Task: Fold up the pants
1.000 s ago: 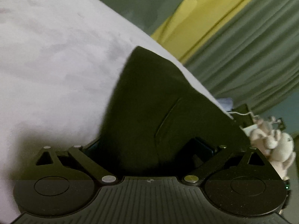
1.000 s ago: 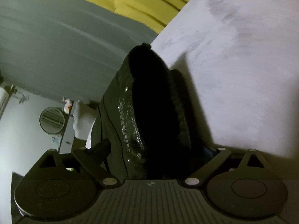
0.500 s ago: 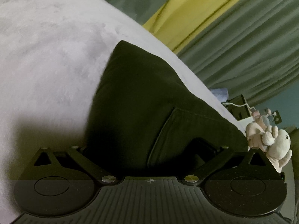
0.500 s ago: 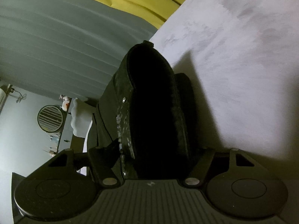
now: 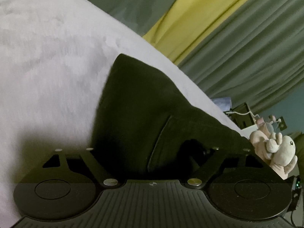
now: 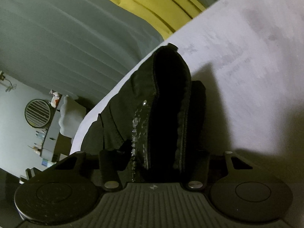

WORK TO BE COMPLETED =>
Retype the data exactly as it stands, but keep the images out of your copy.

RESPONSE AREA =>
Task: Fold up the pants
1.000 s ago: 
1.000 s ago: 
0.500 s ago: 
0.500 s ago: 
now: 
now: 

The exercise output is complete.